Une ville comme Montréal doit miser sur des secteurs d'excellence spécifiques et difficiles à imiter et doit les développer, parce qu'elle n'est pas d'emblée sur l'écran radar des grandes entreprises et des investisseurs. Montréal est une métropole qui s'apparente davantage à Boston, Seattle, Philadelphie et Melbourne, comme le rappelait d'ailleurs le rapport de la BMO l'hiver dernier sur la relance de Montréal. Ce rapport démontre bien que les villes comparables à Montréal, qui ont été considérées aux fins de l'étude, sont parvenues à se sortir d'une période de marasme ou de morosité en misant sur des secteurs d'activité spécifiques, en se donnant une personnalité économique unique et forte.
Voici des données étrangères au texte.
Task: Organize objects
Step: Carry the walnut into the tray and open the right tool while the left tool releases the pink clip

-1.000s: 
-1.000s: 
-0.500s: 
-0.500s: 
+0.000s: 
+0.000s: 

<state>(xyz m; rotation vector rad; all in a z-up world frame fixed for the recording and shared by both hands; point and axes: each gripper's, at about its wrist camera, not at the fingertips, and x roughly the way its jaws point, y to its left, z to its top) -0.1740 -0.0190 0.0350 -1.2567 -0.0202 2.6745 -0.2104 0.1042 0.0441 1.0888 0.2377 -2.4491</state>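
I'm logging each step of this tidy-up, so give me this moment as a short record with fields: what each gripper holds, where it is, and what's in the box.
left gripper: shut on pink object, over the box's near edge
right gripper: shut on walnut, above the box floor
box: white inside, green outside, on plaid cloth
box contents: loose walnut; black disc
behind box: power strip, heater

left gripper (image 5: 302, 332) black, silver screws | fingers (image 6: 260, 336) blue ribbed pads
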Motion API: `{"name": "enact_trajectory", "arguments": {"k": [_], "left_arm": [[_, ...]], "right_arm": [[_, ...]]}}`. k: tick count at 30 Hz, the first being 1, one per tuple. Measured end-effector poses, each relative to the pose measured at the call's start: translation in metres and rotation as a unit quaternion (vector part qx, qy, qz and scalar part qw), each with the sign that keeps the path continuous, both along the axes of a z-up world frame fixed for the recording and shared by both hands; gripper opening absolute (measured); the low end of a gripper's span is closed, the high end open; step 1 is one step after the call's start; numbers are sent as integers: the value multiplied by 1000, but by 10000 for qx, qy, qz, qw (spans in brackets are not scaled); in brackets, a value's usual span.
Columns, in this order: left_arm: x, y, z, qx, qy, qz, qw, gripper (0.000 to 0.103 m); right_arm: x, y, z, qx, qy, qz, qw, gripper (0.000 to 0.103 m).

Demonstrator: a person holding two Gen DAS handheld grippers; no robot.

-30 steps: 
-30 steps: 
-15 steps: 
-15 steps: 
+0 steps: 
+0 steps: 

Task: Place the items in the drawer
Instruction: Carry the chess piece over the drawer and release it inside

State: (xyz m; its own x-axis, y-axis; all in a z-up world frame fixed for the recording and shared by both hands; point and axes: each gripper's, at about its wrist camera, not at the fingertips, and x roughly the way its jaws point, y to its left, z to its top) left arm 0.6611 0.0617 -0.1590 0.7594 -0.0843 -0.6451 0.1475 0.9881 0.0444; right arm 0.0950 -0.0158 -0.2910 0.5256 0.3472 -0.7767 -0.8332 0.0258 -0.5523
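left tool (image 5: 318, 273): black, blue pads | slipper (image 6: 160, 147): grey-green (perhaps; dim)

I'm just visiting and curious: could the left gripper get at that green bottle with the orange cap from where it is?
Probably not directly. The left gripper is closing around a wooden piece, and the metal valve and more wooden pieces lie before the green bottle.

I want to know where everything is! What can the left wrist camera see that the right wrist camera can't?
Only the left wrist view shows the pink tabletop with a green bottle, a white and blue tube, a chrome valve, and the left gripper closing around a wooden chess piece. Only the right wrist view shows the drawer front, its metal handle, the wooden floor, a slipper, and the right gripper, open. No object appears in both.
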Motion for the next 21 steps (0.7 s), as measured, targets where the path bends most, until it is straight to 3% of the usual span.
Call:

En ce sens, un retrait aveugle et complet de l'État dans tous les domaines, même dans les grappes industrielles qui donnent à Montréal un positionnement unique et une vigueur économique, pourrait être catastrophique.
À surveiller...
Dans chaque chronique, je vous fais découvrir une entreprise à surveiller qui est issue de la génération Y et qui réinvente son secteur d’activité. Cette semaine, j’ai choisi BiogeniQ. Pourquoi : L’entreprise pratique une médecine préventive personnalisée fondée sur les avancées scientifiques dans le domaine génétique. Chaque année, 100 000 personnes meurent et 2,4 millions sont hospitalisés en raison d’effets secondaires de médicaments. La génétique permet de répondre en grande partie au problème « one size does not fit all », selon lequel tous n’ont pas les mêmes besoins.
Principal défi : Pour convaincre la médecine traditionnelle d’adopter une nouvelle technologie grâce à laquelle les bénéfices dépassent les risques, cette technologie doit être infaillible.
Paul St-Pierre Plamondon est vice-président de Delegatus services juridiques, une firme de 25 avocats issus des grands cabinets, dont la mission est de servir le Québec inc. Il est chroniqueur politique, entre autres à l’émission Bazzo.tv à Télé-Québec. En 2007, il a cofondé l’organisme Génération d’idées, qui se donne pour mission d’intéresser les 20 à 35 ans au débat public.